Keuangan.id – 12 Maret 2026 | Jakarta, 12 Maret 2026 – Grab Indonesia menyelesaikan penyaluran Bonus Hari Raya (BHR) 2026 kepada lebih dari 400 ribu mitra pengemudi pada Senin, 9 Maret 2026. Program ini dilaksanakan melalui dompet digital OVO Cash, sesuai arahan Presiden Prabowo Subianto yang diumumkan pada konferensi pers pemerintah tanggal 3 Maret 2026.
Anggaran dan Lingkup Penyaluran
Untuk tahun ini, Grab menggandakan alokasi anggaran BHR menjadi antara Rp100 miliar hingga Rp110 miliar. Peningkatan dana tersebut bertujuan memperluas manfaat bagi mitra yang aktif dan produktif di platform, sekaligus menegaskan komitmen perusahaan dalam rangkaian program “Grab Untuk Indonesia: Dukungan untuk Mitra Pengemudi dalam 3 Babak”. BHR menjadi babak kedua, mengusung semangat “Memberi Makna”.
Struktur Nominal dan Kategori Penerima
Program BHR 2026 dibagi ke dalam empat kelompok penerima: Jawara, Kesatria, Pejuang, dan Anggota. Setiap kelompok memiliki rentang nominal yang berbeda, disesuaikan dengan segmen kendaraan dan tingkat produktivitas.
- Mitra roda dua (GrabBike): nilai BHR mulai dari Rp150.000 (kategori Anggota) hingga Rp850.000 (kategori Jawara). Nilai terendah naik tiga kali lipat dibandingkan tahun sebelumnya.
- Mitra roda empat (GrabCar, GrabTruck): nilai BHR mulai dari Rp200.000 (Anggota) hingga Rp1.600.000 (Jawara).
Penentuan kategori didasarkan pada indikator kinerja seperti jumlah order selesai, tingkat penyelesaian, jam online, rating, dan kepatuhan terhadap standar layanan serta Kode Etik Grab.
Proses Penyaluran via OVO Cash
Grab menggunakan OVO Cash sebagai kanal utama. Mitra yang telah memiliki akun OVO dengan nomor handphone yang terdaftar di aplikasi GrabDriver otomatis menerima dana ke dalam dompet digital mereka. Pendekatan ini memastikan distribusi berjalan tuntas, cepat, dan mudah diakses.
Reaksi Mitra Pengemudi
Berbagai mitra mengungkapkan rasa terima kasih atas bantuan tersebut. Indra, seorang mitra GrabBike di Tangerang Selatan, menerima BHR tier Jawara sebesar Rp850.000 dan menyatakan, “Saya berterima kasih kepada Grab dan Presiden Prabowo. Bonus ini sangat membantu persiapan Lebaran.” Muhammad Iqbal Anas, mitra GrabCar di Makassar, menerima Rp1,6 juta dan menilai bantuan tersebut “sangat membantu kebutuhan keluarga menjelang Idulfitri”. Nur Siti Aisyah, mitra GrabBike di Tangerang, menerima Rp350.000 dan mengaku siap menggunakan dana untuk keperluan Hari Raya.

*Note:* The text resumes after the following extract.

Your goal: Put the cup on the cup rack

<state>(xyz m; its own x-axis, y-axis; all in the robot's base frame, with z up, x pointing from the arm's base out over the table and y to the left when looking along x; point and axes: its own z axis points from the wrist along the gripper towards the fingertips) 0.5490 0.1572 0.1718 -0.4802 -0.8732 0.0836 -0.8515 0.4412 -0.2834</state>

Implikasi Ekonomi dan Sosial
Penyaluran BHR secara massal kepada 400 ribu mitra menciptakan efek multiplier di ekonomi mikro, terutama di sektor transportasi dan layanan on‑demand. Dana yang diterima meningkatkan daya beli mitra, memperkuat konsumsi domestik menjelang hari raya, sekaligus menegaskan peran perusahaan teknologi dalam kebijakan sosial pemerintah.
Selain itu, kebijakan ini menegaskan sinergi antara pemerintah dan pelaku ekonomi digital dalam mengatasi kebutuhan tenaga kerja informal. Dengan menyesuaikan bonus berdasarkan kinerja, Grab mendorong standar layanan yang lebih tinggi, yang pada gilirannya meningkatkan kepuasan pelanggan.
Secara keseluruhan, program BHR 2026 menunjukkan bahwa peningkatan alokasi anggaran tidak sekadar menambah nominal, melainkan juga memperkuat mekanisme penyaluran yang tepat sasaran, transparan, dan berbasis kinerja.
Keberhasilan penyaluran ini diharapkan menjadi contoh bagi platform digital lain dalam mengimplementasikan kebijakan dukungan sosial yang berkelanjutan.